Activity:
Begin at the first line of the data and copy each line through the one containing "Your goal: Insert", that line included, with no pictures.
____
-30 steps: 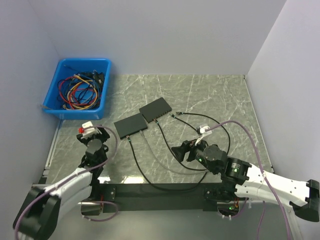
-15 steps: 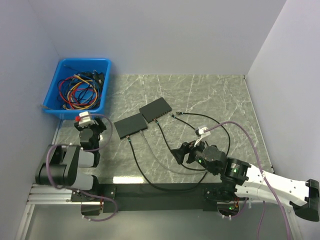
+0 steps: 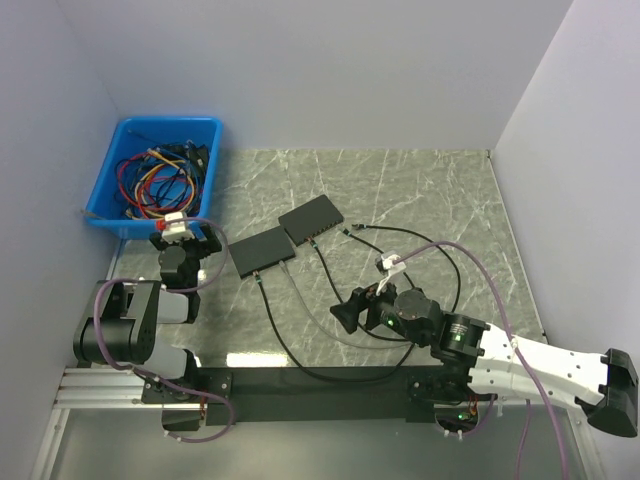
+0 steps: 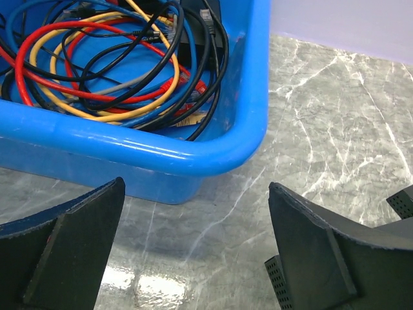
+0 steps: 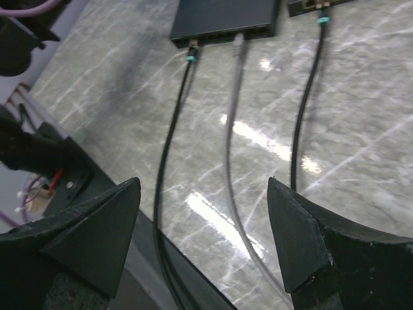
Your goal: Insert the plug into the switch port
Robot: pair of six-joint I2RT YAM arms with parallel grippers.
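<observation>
Two black switches lie mid-table, the near one (image 3: pixel 260 250) and the far one (image 3: pixel 311 218). In the right wrist view a black cable with a teal plug (image 5: pixel 190 57) and a grey cable's plug (image 5: pixel 238 42) meet the near switch's (image 5: pixel 226 18) front face. A third teal plug (image 5: pixel 321 20) meets the far switch. Another black cable end (image 3: pixel 346 230) lies just right of the far switch. My right gripper (image 3: pixel 345 315) (image 5: pixel 203 226) is open and empty above the cables. My left gripper (image 3: pixel 186 242) (image 4: pixel 197 245) is open and empty beside the blue bin.
A blue bin (image 3: pixel 205 190) (image 4: pixel 213 152) of several coloured cables stands at the back left. A switch corner (image 4: pixel 276 284) shows by my left gripper's right finger. Cables loop over the table centre and right (image 3: pixel 440 260). A dark rail (image 3: pixel 300 380) runs along the near edge.
My left arm has folded back and its gripper moved up toward the blue bin. My right gripper has moved left, closer to the cables running from the near switch.
</observation>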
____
Answer section:
-30 steps: 
-15 steps: 
+0 steps: 
+0 steps: 
+0 steps: 
Your goal: Insert the plug into the switch port

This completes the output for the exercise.